Guarding Against Bias When Training Language Models
Machine learning models return biased results when the datasets used to train them contain bias. Instances of social bias, skewed model results, and outputs that don’t represent the full scope of a business problem for a specific domain are some of the caveats when employing this technology. Language models, which are one of the most popular forms of advanced machine learning, are no different in this respect.

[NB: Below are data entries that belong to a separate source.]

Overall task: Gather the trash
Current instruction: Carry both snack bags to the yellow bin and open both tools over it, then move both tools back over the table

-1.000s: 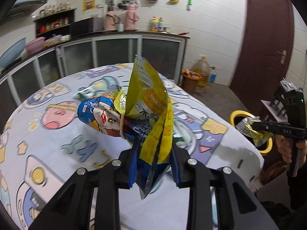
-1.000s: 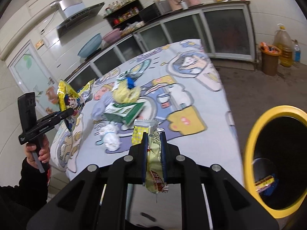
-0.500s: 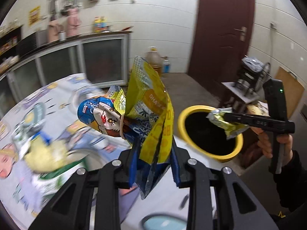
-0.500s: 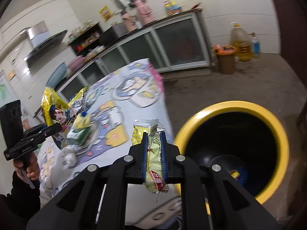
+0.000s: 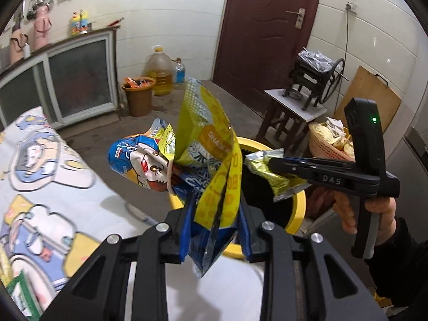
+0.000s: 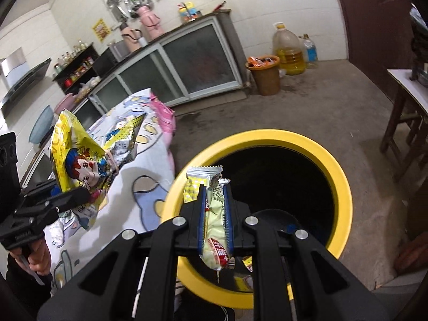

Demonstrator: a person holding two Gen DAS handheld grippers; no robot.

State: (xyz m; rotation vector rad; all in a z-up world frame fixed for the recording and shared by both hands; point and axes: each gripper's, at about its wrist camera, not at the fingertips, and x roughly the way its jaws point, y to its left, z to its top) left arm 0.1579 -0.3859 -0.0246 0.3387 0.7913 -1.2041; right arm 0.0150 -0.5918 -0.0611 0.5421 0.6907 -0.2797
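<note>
My left gripper (image 5: 215,208) is shut on a bunch of crumpled yellow and blue snack bags (image 5: 206,157), held up beside the table edge and near the yellow-rimmed black bin (image 5: 298,214). From the right wrist view the same left gripper (image 6: 77,196) and its bags (image 6: 80,157) hang over the table at the left. My right gripper (image 6: 215,195) is shut on a pale yellow wrapper (image 6: 214,222), right over the near rim of the bin (image 6: 342,187). In the left wrist view the right gripper (image 5: 270,161) holds that wrapper (image 5: 267,172) above the bin's opening.
A table with a cartoon-print cloth (image 5: 40,187) lies to the left, with more litter at its near corner (image 5: 21,297). On the floor stand a brown pail (image 5: 139,96), an oil jug (image 5: 160,72) and a stool with a machine (image 5: 302,107). A brown door (image 5: 267,26) is behind.
Both grippers have swung away from the table toward the bin, each keeping its trash. The bin now fills the right wrist view, and the right gripper's wrapper hangs over its opening.
</note>
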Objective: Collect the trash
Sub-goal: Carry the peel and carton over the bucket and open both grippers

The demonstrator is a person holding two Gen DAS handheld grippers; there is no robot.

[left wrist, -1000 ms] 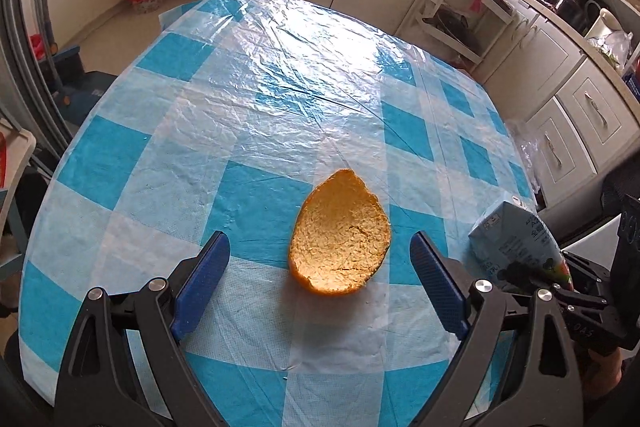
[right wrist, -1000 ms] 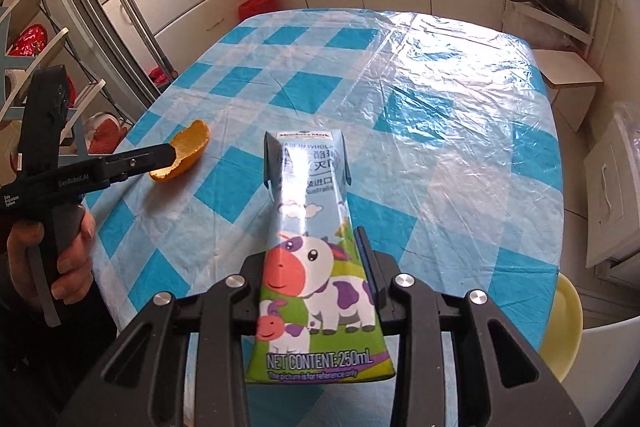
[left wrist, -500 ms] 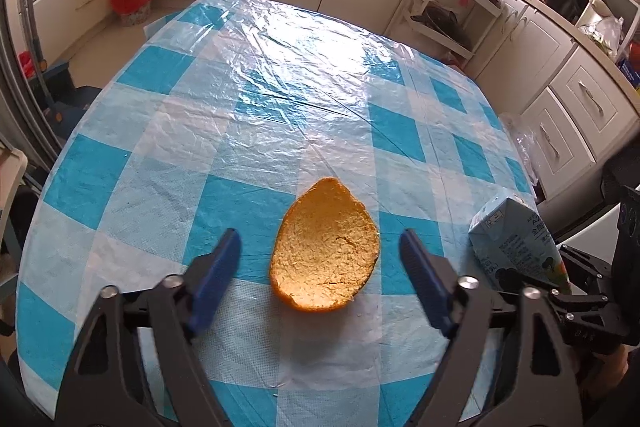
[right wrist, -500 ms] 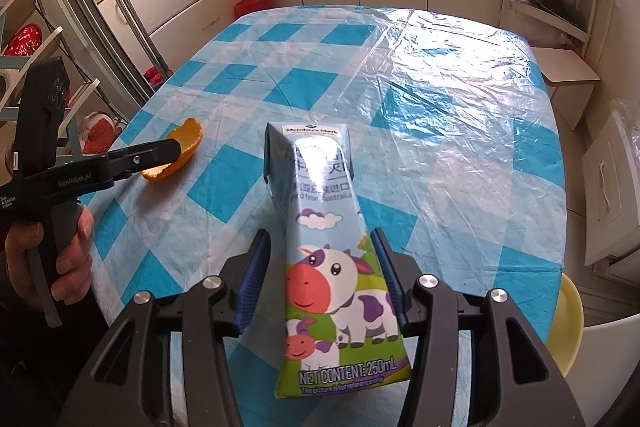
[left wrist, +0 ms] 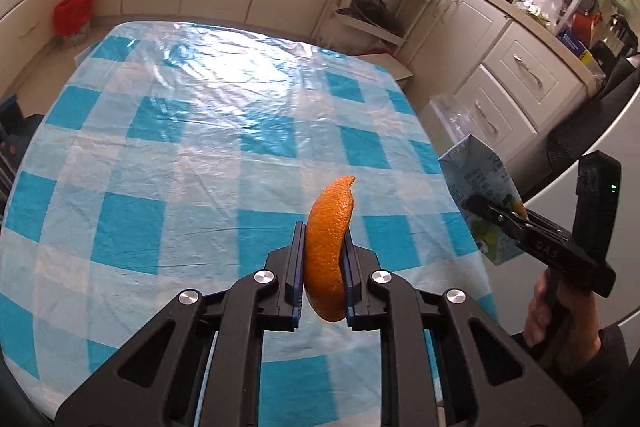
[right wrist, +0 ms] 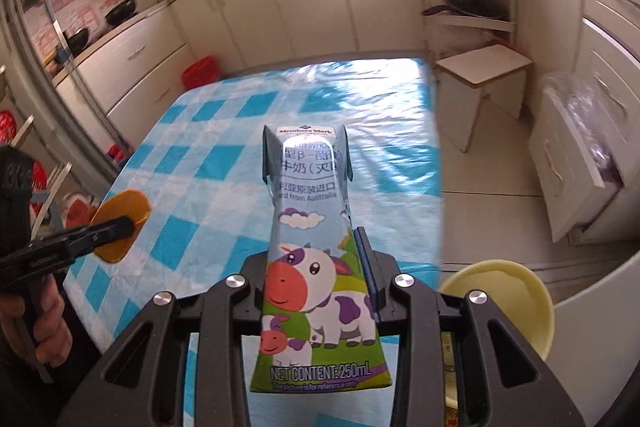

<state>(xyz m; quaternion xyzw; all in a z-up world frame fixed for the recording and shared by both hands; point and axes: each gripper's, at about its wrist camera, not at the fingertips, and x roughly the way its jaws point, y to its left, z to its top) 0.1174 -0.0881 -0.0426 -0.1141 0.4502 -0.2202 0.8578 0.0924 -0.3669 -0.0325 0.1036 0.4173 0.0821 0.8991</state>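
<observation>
Orange, pithy, curved citrus peel point(left wrist: 328, 251) sits clamped on edge in my left tongs point(left wrist: 322, 269), which just closed, lifted off the blue-checked plastic-covered table point(left wrist: 180, 155): light, bendy, slightly slick. My right tongs point(right wrist: 316, 291) squeeze the cow-printed milk carton point(right wrist: 316, 247) mid-body; it looks light and crushable.

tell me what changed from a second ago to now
The left claw has just closed on the orange peel and lifted it, edge up, off the checked tablecloth. The right claw reclamped the milk carton and raised it too. The table is unchanged.
</observation>
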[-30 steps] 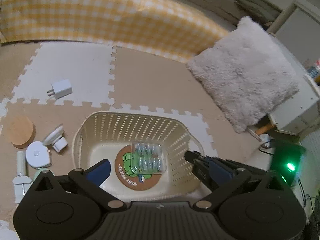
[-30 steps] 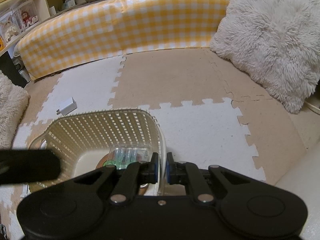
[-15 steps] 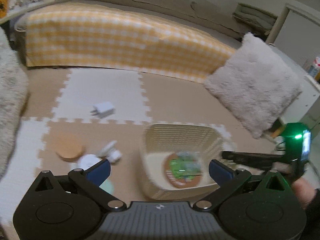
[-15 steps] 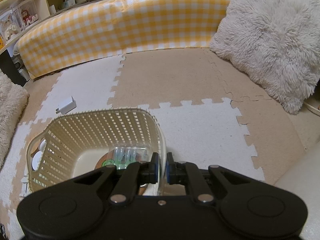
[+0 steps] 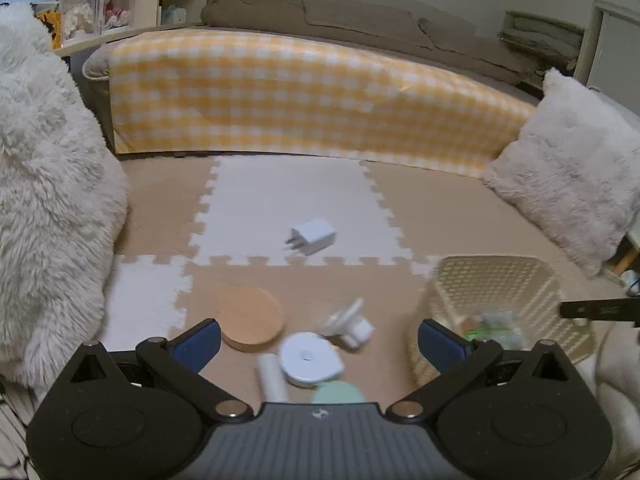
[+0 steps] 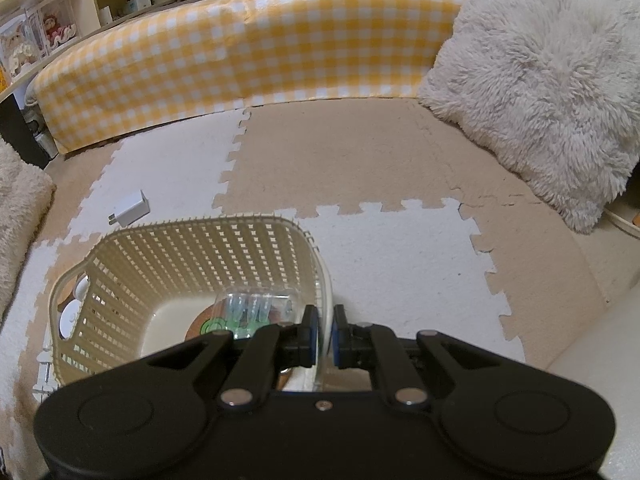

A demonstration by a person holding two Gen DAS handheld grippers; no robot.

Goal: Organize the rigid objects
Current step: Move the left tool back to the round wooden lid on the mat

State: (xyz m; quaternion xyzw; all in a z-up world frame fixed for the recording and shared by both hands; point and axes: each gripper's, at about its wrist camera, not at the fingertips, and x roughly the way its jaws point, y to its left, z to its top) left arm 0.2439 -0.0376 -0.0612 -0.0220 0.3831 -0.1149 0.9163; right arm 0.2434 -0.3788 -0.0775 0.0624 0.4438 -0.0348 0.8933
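Note:
A cream lattice basket [image 6: 192,248] stands on the foam floor mat; it also shows in the left wrist view [image 5: 496,288]. Inside lie a clear battery pack [image 6: 256,308] and a round frog coaster. My right gripper [image 6: 324,336] is shut on the basket's right rim. My left gripper [image 5: 318,340] is open and empty above loose items left of the basket: a cork coaster [image 5: 252,320], a white round tape measure [image 5: 310,364], a white tube [image 5: 272,376], a small white plug piece [image 5: 352,324] and a mint disc [image 5: 338,394]. A white charger [image 5: 312,236] lies farther off.
A yellow checked cushion edge [image 5: 312,100] runs along the back. A fluffy white pillow [image 5: 572,176] lies at the right and a fluffy blanket [image 5: 44,200] at the left. Shelves with dolls [image 5: 92,4] stand at the far left.
My left gripper has pulled back from over the basket and swung left, now over the loose items. My right gripper has stayed shut on the rim.

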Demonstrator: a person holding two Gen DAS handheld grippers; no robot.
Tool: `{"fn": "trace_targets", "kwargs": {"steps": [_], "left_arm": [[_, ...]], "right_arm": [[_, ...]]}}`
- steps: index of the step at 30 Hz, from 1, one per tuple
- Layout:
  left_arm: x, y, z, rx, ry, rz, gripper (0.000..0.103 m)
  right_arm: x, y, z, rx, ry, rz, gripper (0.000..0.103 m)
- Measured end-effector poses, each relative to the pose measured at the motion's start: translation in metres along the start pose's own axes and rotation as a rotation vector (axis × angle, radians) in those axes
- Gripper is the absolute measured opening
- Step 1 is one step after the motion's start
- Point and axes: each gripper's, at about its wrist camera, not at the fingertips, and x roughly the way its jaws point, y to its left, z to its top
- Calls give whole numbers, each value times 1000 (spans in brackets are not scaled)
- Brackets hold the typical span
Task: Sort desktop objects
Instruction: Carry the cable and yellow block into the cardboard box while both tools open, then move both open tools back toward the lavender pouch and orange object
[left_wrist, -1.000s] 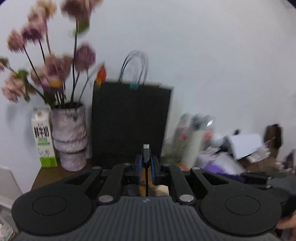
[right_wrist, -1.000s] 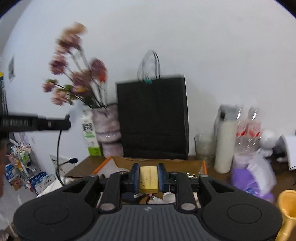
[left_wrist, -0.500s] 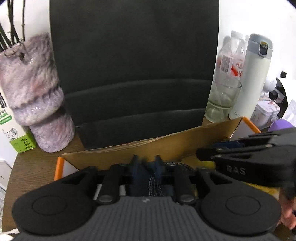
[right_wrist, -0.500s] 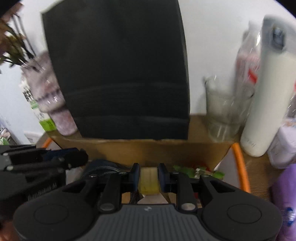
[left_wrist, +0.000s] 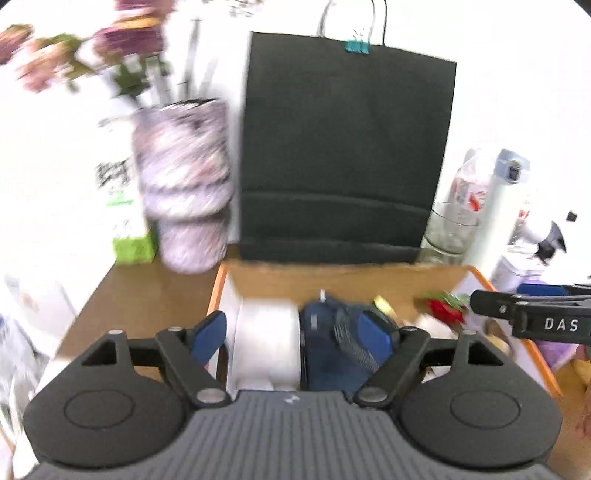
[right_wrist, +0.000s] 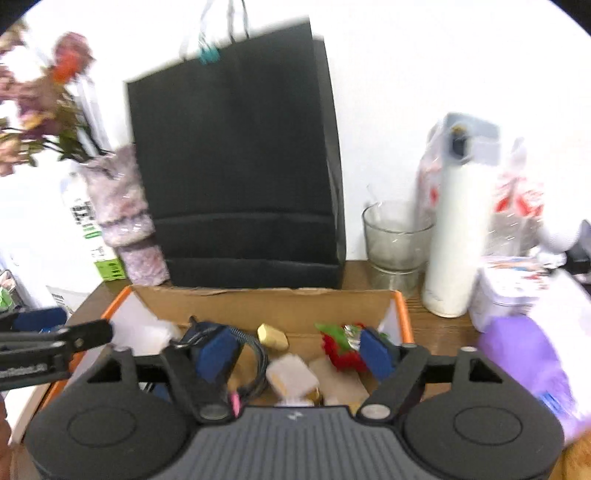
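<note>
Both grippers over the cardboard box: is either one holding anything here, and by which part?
Nothing is held. The left gripper and right gripper have jaws opening over the cardboard box, pads clear of the items lying inside.

Flowers (left_wrist: 74, 55) and vase (left_wrist: 184, 184) motion-blurred; milk carton (left_wrist: 125, 206) text unreadable.
</note>
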Motion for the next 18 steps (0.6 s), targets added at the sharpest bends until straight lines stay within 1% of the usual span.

To counter the effects of bias, the shrewd enterprise must do more than guard against it when training language models. Users must also minimize bias when fine-tuning models—which frequently entails adjusting the weights and parameters of open source models with an organization’s own data.
Such models include Meta’s Llama iterations and those found on frameworks such as Hugging Face. The most common way organizations encounter machine learning bias is from utilizing large language models (LLMs) such as ChatGPT or Claude. The parameters for these models cannot be adjusted. Moreover, there’s no way of ascertaining exactly what data was used to train them. “It’s a black box,” commented Mary Osborne, SAS senior product manager of natural language processing. “We have no insight what went in there, which is part of what makes these models so difficult to mitigate.”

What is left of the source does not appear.